**YOUR INSTRUCTIONS:** When you copy the data, keep every line exactly as written and skip the pictures.

**DATASET CONTENT:**

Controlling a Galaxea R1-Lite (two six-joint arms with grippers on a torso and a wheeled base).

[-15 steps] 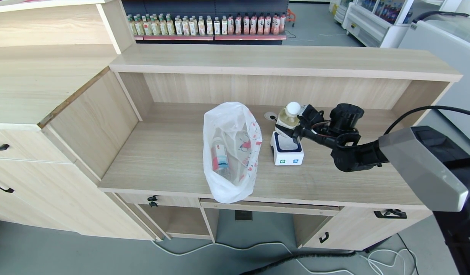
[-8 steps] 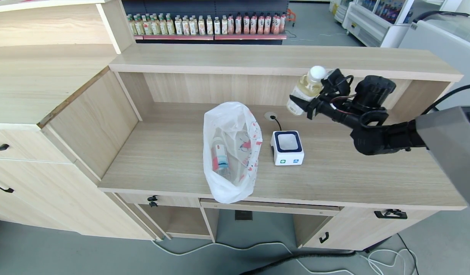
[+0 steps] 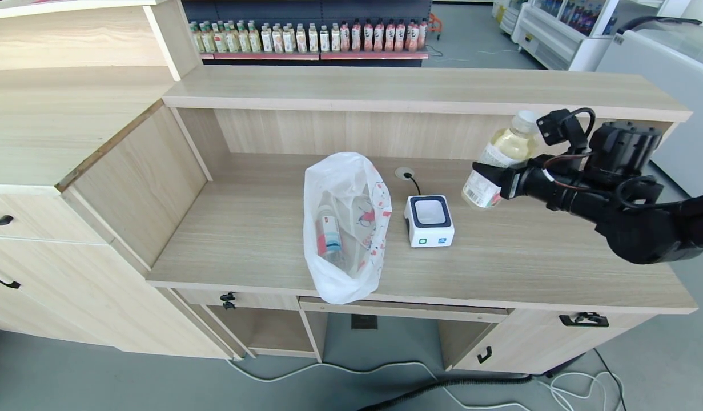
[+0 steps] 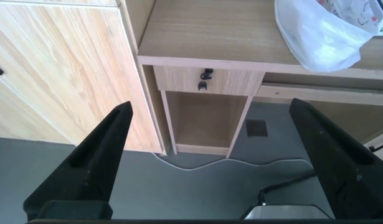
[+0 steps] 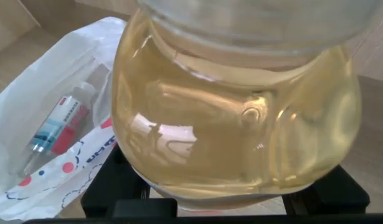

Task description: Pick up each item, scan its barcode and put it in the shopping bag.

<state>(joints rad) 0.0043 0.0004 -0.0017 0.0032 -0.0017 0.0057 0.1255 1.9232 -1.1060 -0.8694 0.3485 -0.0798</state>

**OUTPUT OF THE TASK:**
Controlling a Galaxea R1-Lite (two six-joint arms with grippers on a torso and a wheeled base).

[-15 steps] 
[-8 steps] 
[+0 steps] 
[+0 steps] 
[+0 steps] 

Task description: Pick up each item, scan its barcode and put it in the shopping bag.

<state>(joints rad) 0.0043 0.0004 -0.0017 0.0032 -0.0017 0.0057 0.1255 1.9232 -1.1060 -0.8694 0.3485 -0.0798</state>

This completes the response.